◆ **Aim of the exercise**:
Across the entries below, how many lines contain the word "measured"? Give the number alone.

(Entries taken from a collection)
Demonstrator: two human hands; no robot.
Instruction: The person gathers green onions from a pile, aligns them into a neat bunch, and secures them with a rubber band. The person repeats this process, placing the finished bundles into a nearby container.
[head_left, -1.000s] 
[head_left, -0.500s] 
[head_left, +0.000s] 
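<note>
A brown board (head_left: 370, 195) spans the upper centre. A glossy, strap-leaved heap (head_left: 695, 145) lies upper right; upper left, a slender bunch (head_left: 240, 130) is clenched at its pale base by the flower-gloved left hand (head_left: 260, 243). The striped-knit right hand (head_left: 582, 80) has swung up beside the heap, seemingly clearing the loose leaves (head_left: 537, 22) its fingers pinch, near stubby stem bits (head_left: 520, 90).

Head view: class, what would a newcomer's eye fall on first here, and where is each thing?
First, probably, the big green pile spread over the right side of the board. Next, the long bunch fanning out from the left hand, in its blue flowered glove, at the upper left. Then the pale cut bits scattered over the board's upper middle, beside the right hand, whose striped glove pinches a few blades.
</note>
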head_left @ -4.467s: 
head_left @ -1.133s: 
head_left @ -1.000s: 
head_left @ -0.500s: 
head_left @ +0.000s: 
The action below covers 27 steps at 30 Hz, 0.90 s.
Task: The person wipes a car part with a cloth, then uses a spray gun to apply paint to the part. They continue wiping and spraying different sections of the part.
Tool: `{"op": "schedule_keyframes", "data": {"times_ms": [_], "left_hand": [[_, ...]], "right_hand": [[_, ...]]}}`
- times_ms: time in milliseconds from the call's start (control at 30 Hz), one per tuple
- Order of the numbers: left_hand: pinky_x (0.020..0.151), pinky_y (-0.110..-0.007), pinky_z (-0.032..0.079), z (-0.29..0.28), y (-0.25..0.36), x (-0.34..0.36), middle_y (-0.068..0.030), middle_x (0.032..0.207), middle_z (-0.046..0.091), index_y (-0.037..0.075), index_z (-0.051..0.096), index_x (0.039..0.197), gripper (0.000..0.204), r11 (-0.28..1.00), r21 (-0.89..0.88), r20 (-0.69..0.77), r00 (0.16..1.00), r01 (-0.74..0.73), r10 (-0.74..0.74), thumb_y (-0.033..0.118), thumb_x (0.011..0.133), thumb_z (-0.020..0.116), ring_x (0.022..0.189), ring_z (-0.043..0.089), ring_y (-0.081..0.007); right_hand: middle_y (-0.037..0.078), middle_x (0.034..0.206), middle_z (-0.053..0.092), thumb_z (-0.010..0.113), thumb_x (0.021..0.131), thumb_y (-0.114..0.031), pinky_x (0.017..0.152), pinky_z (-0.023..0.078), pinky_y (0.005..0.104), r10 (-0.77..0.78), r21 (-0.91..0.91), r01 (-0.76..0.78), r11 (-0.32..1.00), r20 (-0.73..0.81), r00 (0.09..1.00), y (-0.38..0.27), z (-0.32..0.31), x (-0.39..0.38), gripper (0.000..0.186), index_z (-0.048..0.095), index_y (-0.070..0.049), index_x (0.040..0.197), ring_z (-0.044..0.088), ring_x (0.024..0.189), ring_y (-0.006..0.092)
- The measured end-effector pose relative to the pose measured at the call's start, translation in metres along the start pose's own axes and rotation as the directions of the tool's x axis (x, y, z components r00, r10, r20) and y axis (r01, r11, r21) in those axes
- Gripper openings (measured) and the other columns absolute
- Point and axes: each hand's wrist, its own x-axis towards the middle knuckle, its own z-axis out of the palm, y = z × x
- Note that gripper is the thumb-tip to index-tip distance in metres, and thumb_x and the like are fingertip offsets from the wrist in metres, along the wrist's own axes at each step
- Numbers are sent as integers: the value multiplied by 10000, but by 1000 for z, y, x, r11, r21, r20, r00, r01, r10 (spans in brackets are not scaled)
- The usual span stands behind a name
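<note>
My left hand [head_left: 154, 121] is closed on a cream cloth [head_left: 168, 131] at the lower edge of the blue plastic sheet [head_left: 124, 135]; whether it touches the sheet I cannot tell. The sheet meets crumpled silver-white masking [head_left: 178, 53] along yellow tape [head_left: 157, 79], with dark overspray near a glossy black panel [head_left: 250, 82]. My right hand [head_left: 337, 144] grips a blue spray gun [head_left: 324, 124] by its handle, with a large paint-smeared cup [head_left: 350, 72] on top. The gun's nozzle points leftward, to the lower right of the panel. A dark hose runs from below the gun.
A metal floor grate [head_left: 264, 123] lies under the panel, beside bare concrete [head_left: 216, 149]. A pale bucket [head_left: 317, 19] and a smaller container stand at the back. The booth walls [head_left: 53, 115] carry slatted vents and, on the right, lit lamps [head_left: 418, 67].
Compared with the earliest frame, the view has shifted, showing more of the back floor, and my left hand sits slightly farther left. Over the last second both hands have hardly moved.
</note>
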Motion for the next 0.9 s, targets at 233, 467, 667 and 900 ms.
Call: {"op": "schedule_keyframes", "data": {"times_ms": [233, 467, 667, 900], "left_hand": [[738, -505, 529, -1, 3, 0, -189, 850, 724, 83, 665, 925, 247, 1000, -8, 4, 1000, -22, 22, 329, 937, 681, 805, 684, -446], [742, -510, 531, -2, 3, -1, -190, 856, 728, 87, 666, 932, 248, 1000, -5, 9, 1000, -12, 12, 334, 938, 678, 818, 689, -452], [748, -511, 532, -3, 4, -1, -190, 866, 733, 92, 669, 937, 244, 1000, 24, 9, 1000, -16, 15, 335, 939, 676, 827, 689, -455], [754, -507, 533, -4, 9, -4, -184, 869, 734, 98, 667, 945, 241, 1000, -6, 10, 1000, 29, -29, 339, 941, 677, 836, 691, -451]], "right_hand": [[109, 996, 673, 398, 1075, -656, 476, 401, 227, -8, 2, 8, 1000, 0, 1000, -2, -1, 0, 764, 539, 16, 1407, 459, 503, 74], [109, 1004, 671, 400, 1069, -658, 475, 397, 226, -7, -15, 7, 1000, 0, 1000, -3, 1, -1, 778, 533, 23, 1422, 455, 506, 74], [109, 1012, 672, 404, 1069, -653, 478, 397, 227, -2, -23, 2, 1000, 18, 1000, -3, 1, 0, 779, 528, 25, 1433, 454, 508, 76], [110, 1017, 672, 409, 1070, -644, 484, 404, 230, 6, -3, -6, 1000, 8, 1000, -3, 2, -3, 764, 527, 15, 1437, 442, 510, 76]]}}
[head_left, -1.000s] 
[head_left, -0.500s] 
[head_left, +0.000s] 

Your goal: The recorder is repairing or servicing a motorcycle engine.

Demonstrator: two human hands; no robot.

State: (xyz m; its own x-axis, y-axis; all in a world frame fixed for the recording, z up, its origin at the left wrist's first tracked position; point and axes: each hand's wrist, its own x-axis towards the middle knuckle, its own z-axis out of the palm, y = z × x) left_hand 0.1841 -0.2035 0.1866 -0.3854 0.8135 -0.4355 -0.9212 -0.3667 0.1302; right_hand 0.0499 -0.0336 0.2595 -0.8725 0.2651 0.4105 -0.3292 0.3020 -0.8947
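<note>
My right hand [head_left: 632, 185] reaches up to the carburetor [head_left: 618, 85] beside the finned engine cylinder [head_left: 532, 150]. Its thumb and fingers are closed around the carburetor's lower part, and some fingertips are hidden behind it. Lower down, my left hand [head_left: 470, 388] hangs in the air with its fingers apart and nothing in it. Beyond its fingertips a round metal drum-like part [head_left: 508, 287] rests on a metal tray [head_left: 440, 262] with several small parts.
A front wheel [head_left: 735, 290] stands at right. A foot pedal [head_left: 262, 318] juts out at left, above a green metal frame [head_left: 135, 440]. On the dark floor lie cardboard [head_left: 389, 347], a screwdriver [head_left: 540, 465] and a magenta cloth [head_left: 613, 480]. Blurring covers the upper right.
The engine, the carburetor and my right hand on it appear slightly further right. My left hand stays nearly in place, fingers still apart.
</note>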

◆ **Problem solution**:
2